Perform reachability check once blocks are loaded to avoid delays

bigscience-workshop · Jan 9, 2023 · 8c69eb5 · 8c69eb5
1 parent 6d8322e
commit 8c69eb5
Show file tree

Hide file tree

Showing 2 changed files with 44 additions and 34 deletions.
diff --git a/src/petals/server/reachability.py b/src/petals/server/reachability.py
@@ -0,0 +1,37 @@
+import time
+
+import requests
+from hivemind.utils.logging import get_logger
+
+logger = get_logger(__file__)
+
+
+def check_reachability(peer_id, wait_time: float = 600, retry_delay: float = 15) -> None:
+    for attempt_no in range(math.floor(wait_time / retry_delay) + 1):
+        try:
+            r = requests.get(f"http://health.petals.ml/api/v1/is_reachable/{peer_id}", timeout=10)

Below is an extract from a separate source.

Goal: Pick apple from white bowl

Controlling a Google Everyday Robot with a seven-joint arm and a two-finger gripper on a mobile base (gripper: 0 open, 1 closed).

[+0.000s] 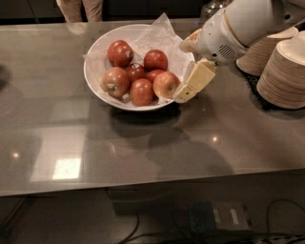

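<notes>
The white bowl (95, 83) lined with crumpled white paper stands on the grey table, left of centre. It holds several apples. The palest apple (165, 84), yellow-orange with a red blush, lies at the bowl's front right, beside darker red apples (120, 52). My gripper (188, 88) hangs from the white arm at the upper right. Its cream fingers (196, 78) sit at the bowl's right rim, right next to the pale apple.
Stacks of beige paper bowls (286, 71) stand at the right edge of the table, behind the arm. A person's legs (78, 8) show beyond the far edge. Cables and a box lie on the floor below the front edge.
</notes>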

+            r.raise_for_status()
+            response = r.json()
+
+            if response["success"]:
+                logger.info("Server is reachable from the Internet. It will appear at http://health.petals.ml soon")
+                return
+
+            if attempt_no == 0:
+                # If health.petals.ml didn't manage to connect right away, we need to wait for libp2p to set up relays
+                logger.info("Detected a NAT or a firewall, connecting to libp2p relays. This takes a few minutes")
+            time.sleep(retry_delay)
+        except Exception as e:
+            logger.warning(f"Skipping reachability check because health.petals.ml is down: {repr(e)}")
+            return
+
+    raise RuntimeError(
+        f"Server has not become reachable from the Internet:\n\n"

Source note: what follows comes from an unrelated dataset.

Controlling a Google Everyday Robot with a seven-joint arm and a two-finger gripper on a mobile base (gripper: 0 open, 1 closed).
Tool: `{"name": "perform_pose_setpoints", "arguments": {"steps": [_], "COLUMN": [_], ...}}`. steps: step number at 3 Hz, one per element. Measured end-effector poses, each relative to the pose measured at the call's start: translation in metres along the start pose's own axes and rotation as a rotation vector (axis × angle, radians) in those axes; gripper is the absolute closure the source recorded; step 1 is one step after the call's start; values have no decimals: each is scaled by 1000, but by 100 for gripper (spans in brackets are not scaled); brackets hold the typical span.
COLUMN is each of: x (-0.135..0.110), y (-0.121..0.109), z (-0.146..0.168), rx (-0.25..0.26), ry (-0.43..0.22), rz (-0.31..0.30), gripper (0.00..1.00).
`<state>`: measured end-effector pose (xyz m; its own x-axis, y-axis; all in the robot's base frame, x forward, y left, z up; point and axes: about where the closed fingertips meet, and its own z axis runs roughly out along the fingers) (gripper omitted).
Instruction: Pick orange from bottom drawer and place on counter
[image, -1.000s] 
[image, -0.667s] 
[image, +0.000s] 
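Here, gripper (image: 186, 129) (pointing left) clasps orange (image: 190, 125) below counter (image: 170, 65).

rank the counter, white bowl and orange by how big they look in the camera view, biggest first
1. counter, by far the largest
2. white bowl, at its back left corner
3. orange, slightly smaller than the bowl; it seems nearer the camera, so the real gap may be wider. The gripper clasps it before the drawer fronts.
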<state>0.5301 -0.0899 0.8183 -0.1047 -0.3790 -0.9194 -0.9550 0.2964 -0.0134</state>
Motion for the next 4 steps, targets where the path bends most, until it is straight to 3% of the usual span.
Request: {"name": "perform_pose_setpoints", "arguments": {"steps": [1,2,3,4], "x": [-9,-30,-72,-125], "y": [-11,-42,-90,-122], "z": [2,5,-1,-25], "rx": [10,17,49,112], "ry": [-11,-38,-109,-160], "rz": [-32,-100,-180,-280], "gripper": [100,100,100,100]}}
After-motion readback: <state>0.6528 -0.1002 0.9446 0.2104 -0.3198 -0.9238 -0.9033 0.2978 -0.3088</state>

+        f"{response['message']}\n\n"
+        f"You need to fix your port forwarding and/or firewall settings. How to do that:\n\n"
+        f"    1. Choose a specific port for the Petals server, for example, 31337.\n"
+        f"    2. Ensure that this port is accessible from the Internet and not blocked by your firewall.\n"
+        f"    3. Add these arguments to explicitly announce your IP address and port to other peers:\n"
+        f"        python -m petals.cli.run_server ... --public_ip {response['your_ip']} --port 31337\n"
+        f"    4. If it does not help, ask for help in our Discord: https://discord.gg/Wuk8BnrEPH\n"
+    )
diff --git a/src/petals/server/server.py b/src/petals/server/server.py
@@ -10,7 +10,6 @@
 
 import numpy as np
 import psutil
-import requests
 import torch
 from hivemind import DHT, MAX_DHT_TIME_DISCREPANCY_SECONDS, BatchTensorDescriptor, get_dht_time
 from hivemind.moe.server.layers import add_custom_models_from_file
@@ -28,6 +27,7 @@
 from petals.server.block_utils import get_block_size
 from petals.server.handler import TransformerConnectionHandler
 from petals.server.memory_cache import MemoryCache
+from petals.server.reachability import check_reachability
 from petals.server.throughput import get_host_throughput
 from petals.utils.convert_block import check_device_balance, convert_block
 from petals.utils.disk_cache import DEFAULT_CACHE_DIR
@@ -132,6 +132,7 @@ def __init__(
             logger.info(f"Connecting to the public swarm, peer_id = {self.dht.peer_id}")
         else:
             logger.info(f"Running DHT node on {visible_maddrs_str}, initial peers = {initial_peers}")
+        self.need_reachability_check = not skip_reachability_check and initial_peers == PUBLIC_INITIAL_PEERS
 
         if device is None:
             device = "cuda" if torch.cuda.is_available() else "cpu"
@@ -201,41 +202,8 @@ def __init__(
         self.mean_balance_check_period = mean_balance_check_period
         self.mean_block_selection_delay = mean_block_selection_delay
 
-        # We delay the reachability check to the end of init, so the server has time to join libp2p relays
-        if not skip_reachability_check and initial_peers == PUBLIC_INITIAL_PEERS:
-            self._check_reachability()
-
         self.stop = threading.Event()
 
-    def _check_reachability(self, n_retries=10, retry_delay=30):
-        for i in range(n_retries):
-            try:
-                r = requests.get(f"http://health.petals.ml/api/v1/is_reachable/{self.dht.peer_id}", timeout=10)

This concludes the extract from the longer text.